Make the pudding base. In a large bowl, whisk the instant pudding mixes with cold milk for 2 minutes until thick.
Let it sit for another 2–3 minutes to fully set.
Sweeten and flavor. Whisk in the sweetened condensed milk and vanilla extract. If you like a balanced sweetness, add a small pinch of kosher salt.
Whip the cream. In the chilled bowl, beat the heavy cream and powdered sugar to medium-stiff peaks. Don’t overbeat; stop when it’s fluffy and holds ridges.
Fold to make it silky. Gently fold the whipped cream into the pudding mixture in two additions.
Aim for a light, airy texture without streaks.

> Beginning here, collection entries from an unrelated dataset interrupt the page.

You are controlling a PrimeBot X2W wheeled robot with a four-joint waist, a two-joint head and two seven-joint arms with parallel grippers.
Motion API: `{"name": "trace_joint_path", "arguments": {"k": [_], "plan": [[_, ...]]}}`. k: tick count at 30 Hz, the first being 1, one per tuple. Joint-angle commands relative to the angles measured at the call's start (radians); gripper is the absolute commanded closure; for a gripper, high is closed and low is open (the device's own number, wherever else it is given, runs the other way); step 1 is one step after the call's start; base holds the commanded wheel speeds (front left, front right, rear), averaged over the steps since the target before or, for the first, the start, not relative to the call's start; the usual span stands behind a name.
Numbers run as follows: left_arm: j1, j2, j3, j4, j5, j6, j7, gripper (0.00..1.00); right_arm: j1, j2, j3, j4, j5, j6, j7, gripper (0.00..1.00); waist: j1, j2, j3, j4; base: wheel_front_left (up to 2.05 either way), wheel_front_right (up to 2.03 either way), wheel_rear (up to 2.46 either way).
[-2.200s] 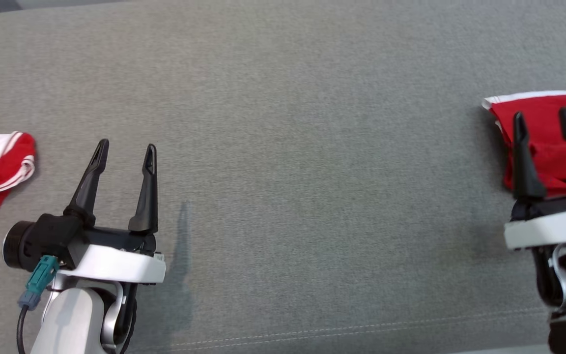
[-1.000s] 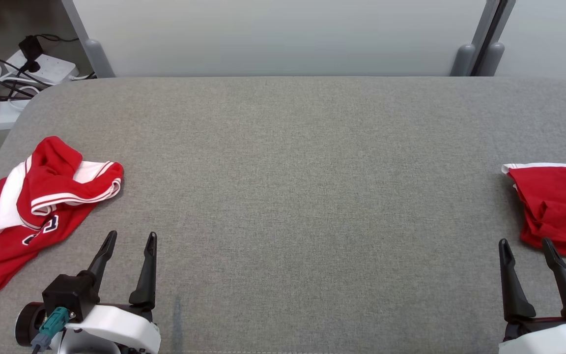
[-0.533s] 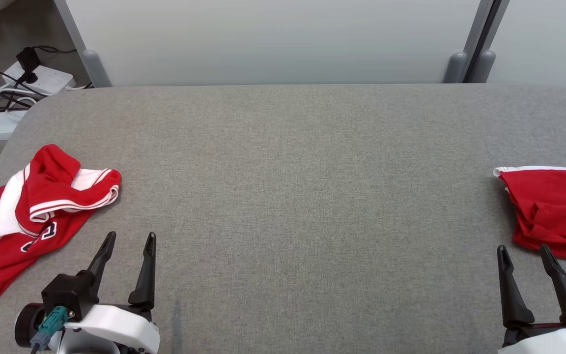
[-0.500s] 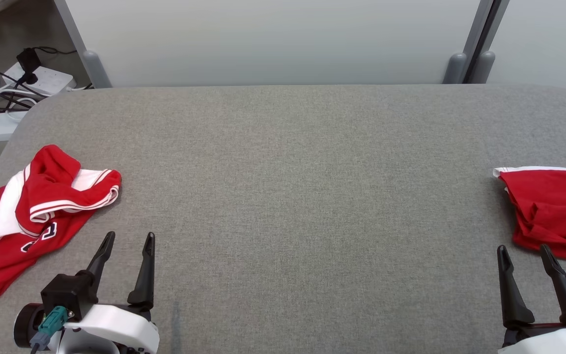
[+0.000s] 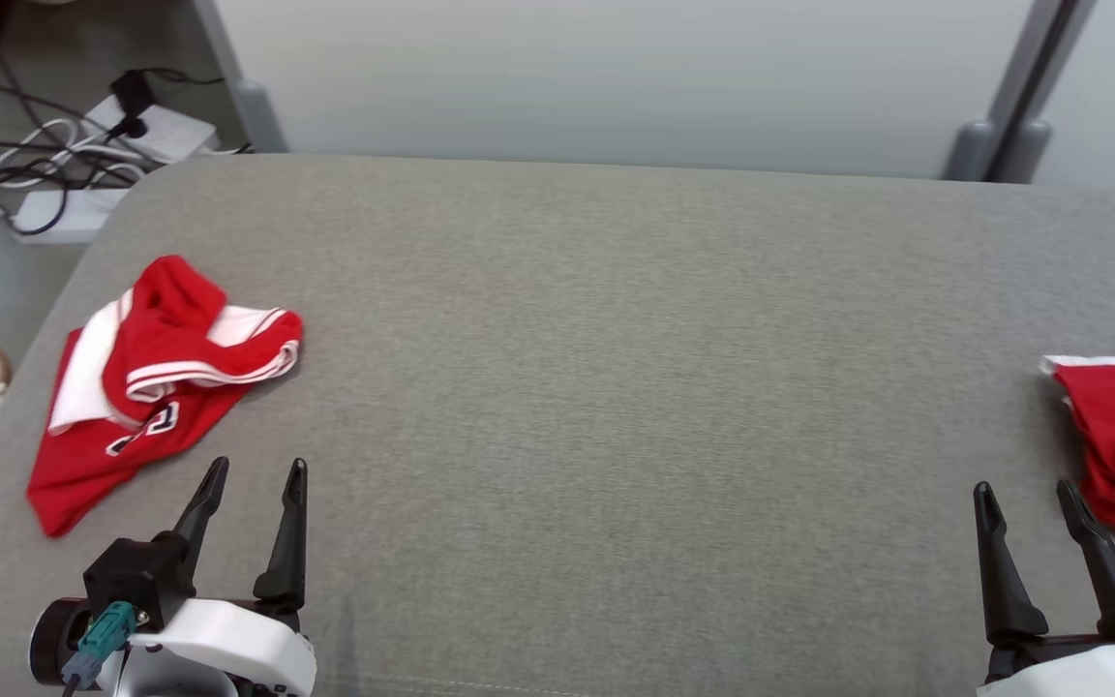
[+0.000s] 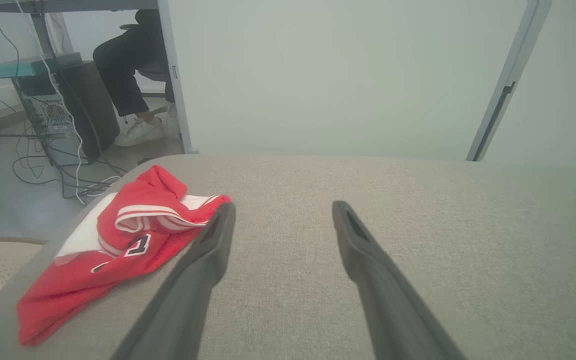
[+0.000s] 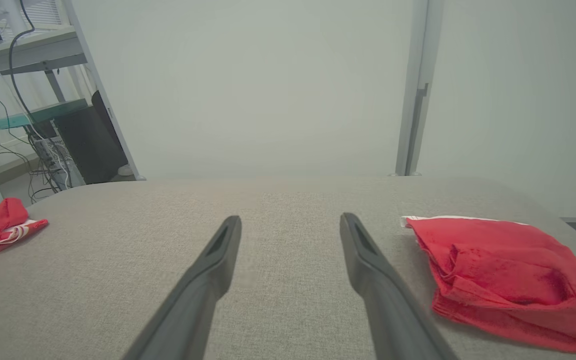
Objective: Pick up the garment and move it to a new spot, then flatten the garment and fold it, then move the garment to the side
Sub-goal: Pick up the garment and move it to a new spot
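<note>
Table cover [image 5: 616,339]: showing as grey woven cloth, matt, fine-grained, with a stitched seam at the near edge.
Crumpled jersey [image 5: 146,387]: looking like soft red knit cloth with white banded trim, matt.
Folded garment [image 7: 498,270]: showing as red cloth, matt, slightly fuzzy, white at one edge.
Left gripper [image 5: 257,467]: its fingers are reading as dark, smooth, matt plastic.
Right gripper [image 5: 1023,487]: looking the same.
Wrist housing [image 5: 219,639]: gleaming as white, smooth plastic.
Partition panel [image 5: 616,77]: appearing pale, smooth, matt.
</note>
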Motion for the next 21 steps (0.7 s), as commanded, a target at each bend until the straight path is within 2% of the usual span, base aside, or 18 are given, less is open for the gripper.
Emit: {"name": "trace_joint_path", "arguments": {"k": [1,13,21], "plan": [[-0.028,0.018,0.039,-0.028,-0.011,0.007,-0.011,0.0,-0.022,-0.012,0.028,-0.038,0.006,-0.003,0.002,0.0,0.0,-0.0001,0.003,0.041,0.0,0.0,0.0],[-0.016,0.002,0.046,-0.01,-0.038,0.019,-0.037,0.0,-0.041,-0.015,0.06,-0.024,0.017,-0.003,0.007,0.0,0.0,-0.0001,0.001,0.241,0.0,0.0,0.0],[-0.025,-0.005,0.043,0.006,-0.05,0.02,-0.049,0.0,-0.045,-0.018,0.066,-0.027,0.015,-0.003,0.011,0.0,0.0,-0.0001,0.011,0.276,0.0,0.0,0.0]]}}
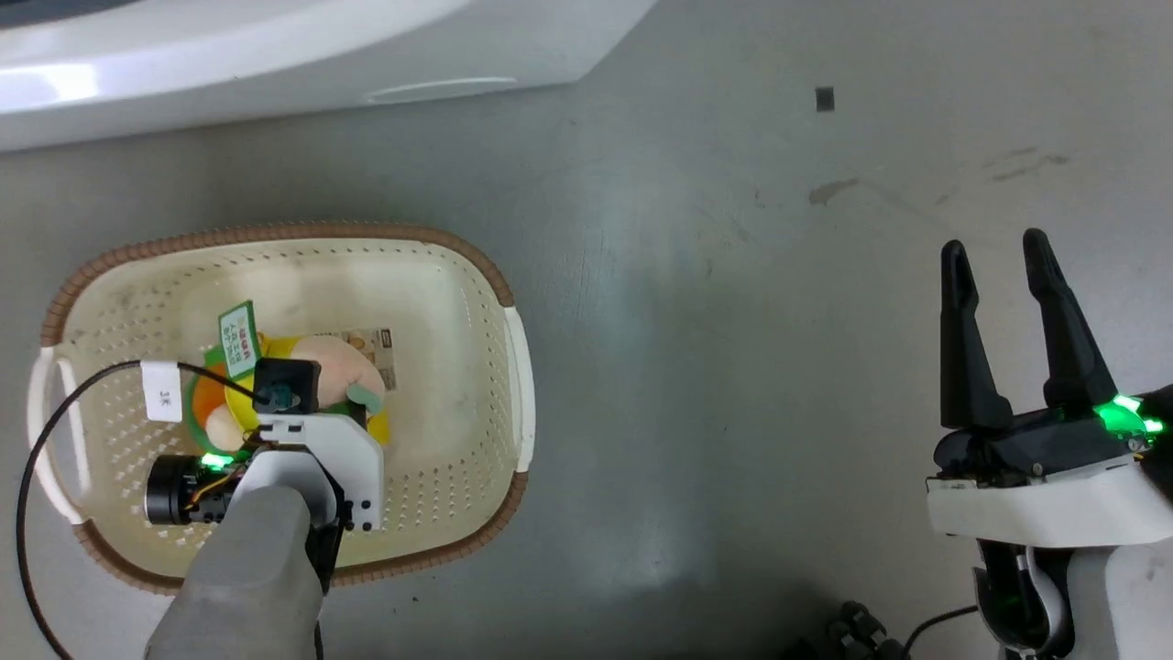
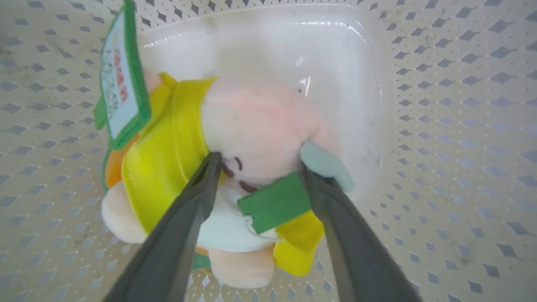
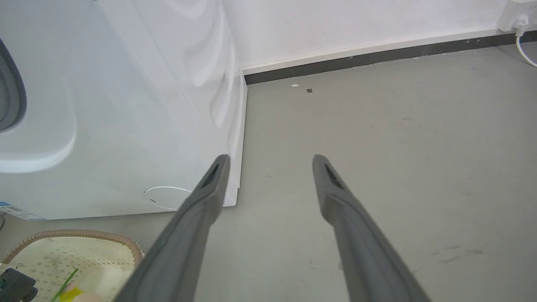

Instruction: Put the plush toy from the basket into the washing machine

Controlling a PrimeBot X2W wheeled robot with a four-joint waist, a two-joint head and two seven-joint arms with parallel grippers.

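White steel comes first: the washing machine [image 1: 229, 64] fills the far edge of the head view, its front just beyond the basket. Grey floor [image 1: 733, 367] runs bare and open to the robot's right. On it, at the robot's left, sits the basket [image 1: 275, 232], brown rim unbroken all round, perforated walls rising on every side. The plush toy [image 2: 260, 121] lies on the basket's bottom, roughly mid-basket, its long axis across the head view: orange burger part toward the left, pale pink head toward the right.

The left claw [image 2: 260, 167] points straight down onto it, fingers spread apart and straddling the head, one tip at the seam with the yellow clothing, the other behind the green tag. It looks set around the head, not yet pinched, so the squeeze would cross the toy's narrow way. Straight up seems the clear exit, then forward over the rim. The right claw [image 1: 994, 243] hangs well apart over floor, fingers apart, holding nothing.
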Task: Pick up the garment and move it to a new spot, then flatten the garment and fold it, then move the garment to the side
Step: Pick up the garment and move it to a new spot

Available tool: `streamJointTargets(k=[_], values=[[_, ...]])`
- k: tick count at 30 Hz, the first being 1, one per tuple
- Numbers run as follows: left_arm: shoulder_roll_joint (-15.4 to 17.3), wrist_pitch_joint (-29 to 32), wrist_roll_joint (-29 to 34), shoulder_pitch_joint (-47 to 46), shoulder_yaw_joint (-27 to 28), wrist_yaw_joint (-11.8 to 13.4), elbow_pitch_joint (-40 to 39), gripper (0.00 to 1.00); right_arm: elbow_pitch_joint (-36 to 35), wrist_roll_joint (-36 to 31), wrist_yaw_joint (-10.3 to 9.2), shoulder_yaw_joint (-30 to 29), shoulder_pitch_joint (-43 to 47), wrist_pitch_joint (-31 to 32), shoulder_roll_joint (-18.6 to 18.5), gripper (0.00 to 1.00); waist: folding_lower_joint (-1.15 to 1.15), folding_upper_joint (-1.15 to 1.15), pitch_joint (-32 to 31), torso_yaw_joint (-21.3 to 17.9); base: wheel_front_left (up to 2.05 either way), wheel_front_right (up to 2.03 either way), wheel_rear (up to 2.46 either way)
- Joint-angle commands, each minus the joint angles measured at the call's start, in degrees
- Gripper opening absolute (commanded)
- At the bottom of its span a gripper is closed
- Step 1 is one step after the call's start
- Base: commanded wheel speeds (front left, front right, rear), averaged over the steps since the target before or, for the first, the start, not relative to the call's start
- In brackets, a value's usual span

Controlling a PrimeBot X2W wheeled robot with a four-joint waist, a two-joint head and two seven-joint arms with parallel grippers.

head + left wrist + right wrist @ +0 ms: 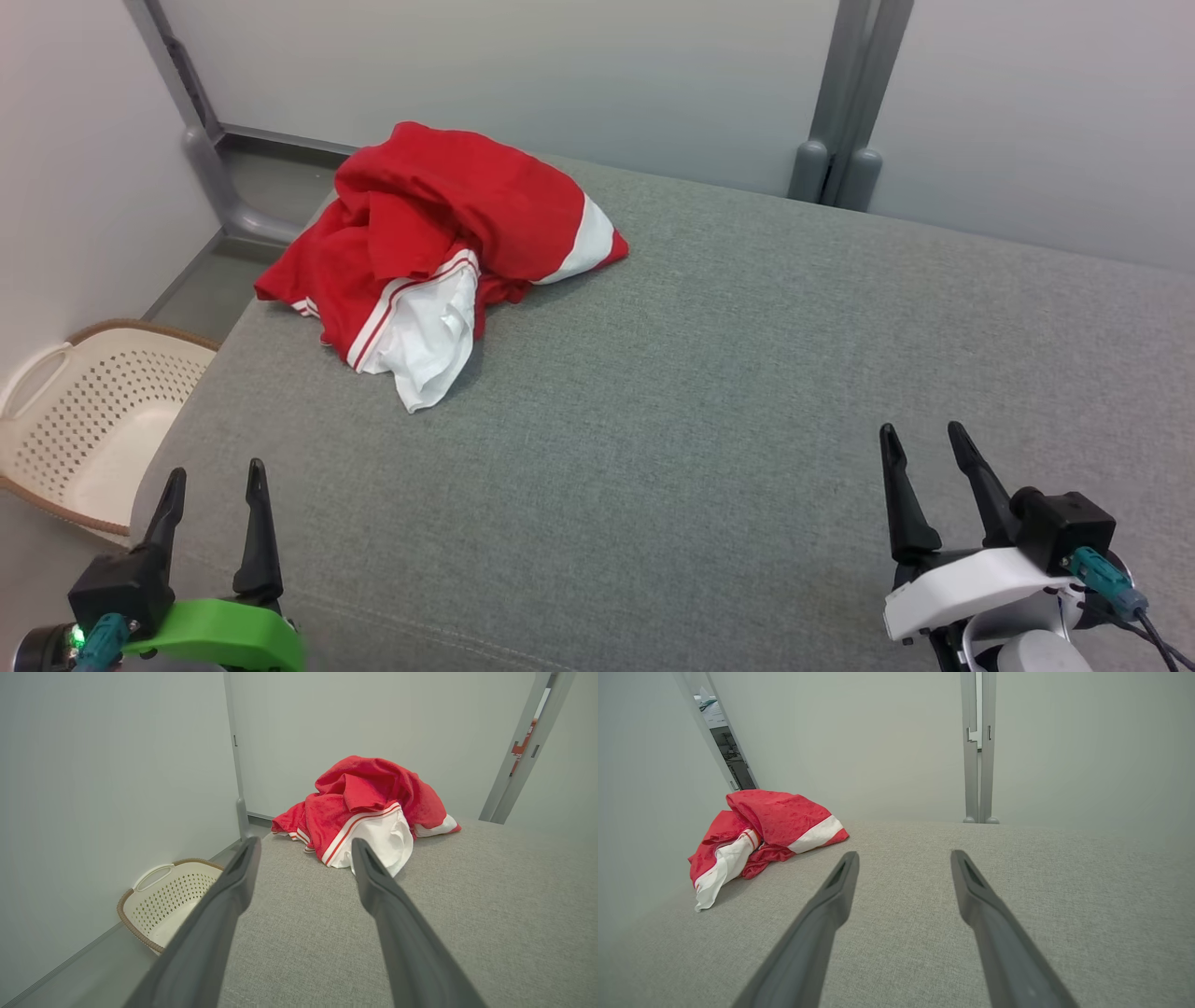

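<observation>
Garment [439, 243] lies bunched at the worktop's [700, 420] far left corner, untouched; my left gripper [217, 469] and right gripper [920, 427] hang wide, empty, poised to reach.

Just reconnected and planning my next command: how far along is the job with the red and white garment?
Nothing looks done: the crumpled red and white garment lies heaped at the far left of the grey fabric tabletop. Nothing is in hand: the left tool and right tool stand open and empty at the near edge, apart from it. Left: picking up, moving, flattening, folding, setting aside.
</observation>
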Motion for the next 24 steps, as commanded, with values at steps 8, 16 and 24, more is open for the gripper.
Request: streamJointTargets(k=[8, 16, 24], values=[[0.8, -0.5, -1.1, 0.4, 0.6, 0.9, 0.0, 1.0, -0.2, -0.5, 0.03, 0.1, -0.2, 0.4, -0.2, 1.0, 0.0, 0.0, 0.5, 2.2, 0.0, 0.0, 0.0], [1.0, -1.0, -1.8, -0.3, 1.2, 1.3, 0.3, 1.0, -0.3, -0.7, 0.03, 0.7, -0.7, 0.8, -0.2, 1.0, 0.0, 0.0, 1.5, 0.6, 0.0, 0.0, 0.0], [3.1, -0.5, -3.0, -8.9, 1.7, -0.2, 0.0, 1.0, -2.4, -2.9, 0.03, -0.9, -2.9, 1.9, -0.5, 1.0, 0.0, 0.0, 6.9, -3.9, 0.0, 0.0, 0.0]])
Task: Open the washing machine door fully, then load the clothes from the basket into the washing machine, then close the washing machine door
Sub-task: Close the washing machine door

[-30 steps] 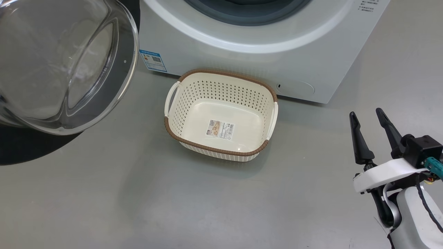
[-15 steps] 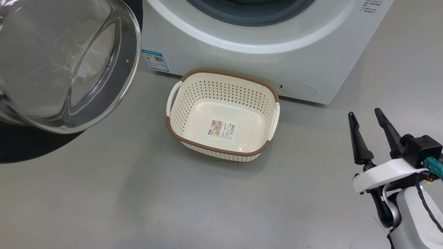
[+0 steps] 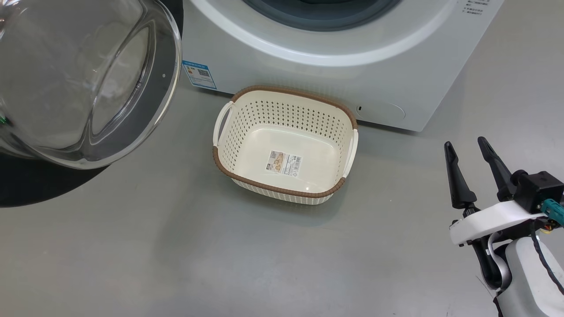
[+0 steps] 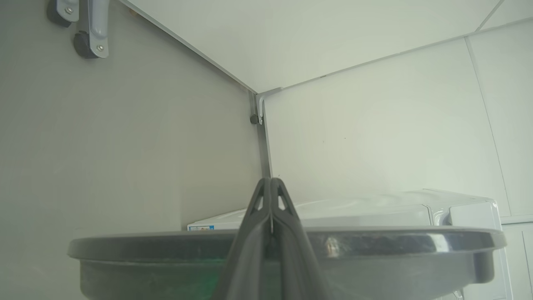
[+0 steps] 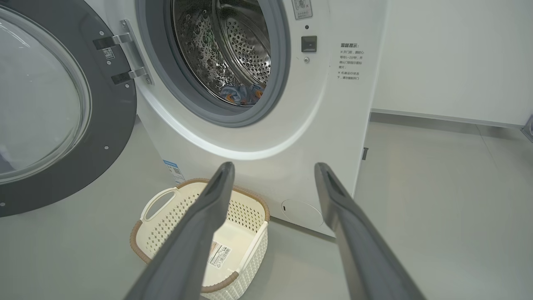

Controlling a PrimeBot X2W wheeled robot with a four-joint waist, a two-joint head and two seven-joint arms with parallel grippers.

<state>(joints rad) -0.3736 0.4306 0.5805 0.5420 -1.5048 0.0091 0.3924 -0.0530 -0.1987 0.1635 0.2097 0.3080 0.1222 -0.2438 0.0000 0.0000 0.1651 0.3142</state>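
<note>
The right gripper [image 3: 465, 142] has its jaws released, with the fingers spread wide and nothing between them. Ahead of the fingertips and to their left, the basket [image 3: 288, 192] sits on the grey floor [image 3: 176, 246], well apart from the jaws. A paper label [image 3: 284, 164] lies on its bottom panel. The basket stands between the jaws and the lower front of the washing machine [image 3: 286, 75], with its far rim just beside that front.

In the right wrist view, the round flap [image 5: 302, 212] appears between the fingertips, low on the front. The blue label sticker [image 3: 199, 75] is further left. Above the fingertips is the steel drum [image 5: 233, 46]. The clothes [image 5: 241, 93] lie at its bottom, behind the grey seal.

Left of the jaws, the washing machine door [image 5: 116, 137] stands open on its metal hinge [image 5: 125, 58].

The left gripper [image 4: 270, 180] has its jaws clenched, finger against finger, with nothing between them. The door's dark rim runs crosswise behind the fingers; contact cannot be determined. Beyond the tips are the machine, white wall panels [image 4: 374, 125] and caster wheels [image 4: 81, 41].
</note>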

Prep the bananas. Slice bananas into 1/4-inch rounds just before layering. If you’re worried about browning, you can very lightly toss slices with lemon juice, but use a gentle hand to avoid sourness.
Start layering. In a deep 13x9-inch dish or trifle bowl, spread a thin layer of pudding. Add a snug layer of vanilla wafers, then a single layer of banana slices.
Build it up. Add a generous layer of pudding over the bananas, smoothing to the edges.
Repeat with wafers, bananas, and pudding until the dish is filled, ending with pudding on top.
Top and garnish. Crumble a handful of wafers over the surface or arrange whole wafers in a neat pattern. For a fresh touch, add a few banana slices right before serving, not before chilling.
Chill to set. Cover tightly and refrigerate at least 4 hours, ideally 8–24 hours. This softens the cookies and blends the flavors.
Serve smart. For clean squares, use a 13x9-inch pan and a spatula.
For scoops, use a large spoon in a trifle bowl. Expect about 16–20 servings.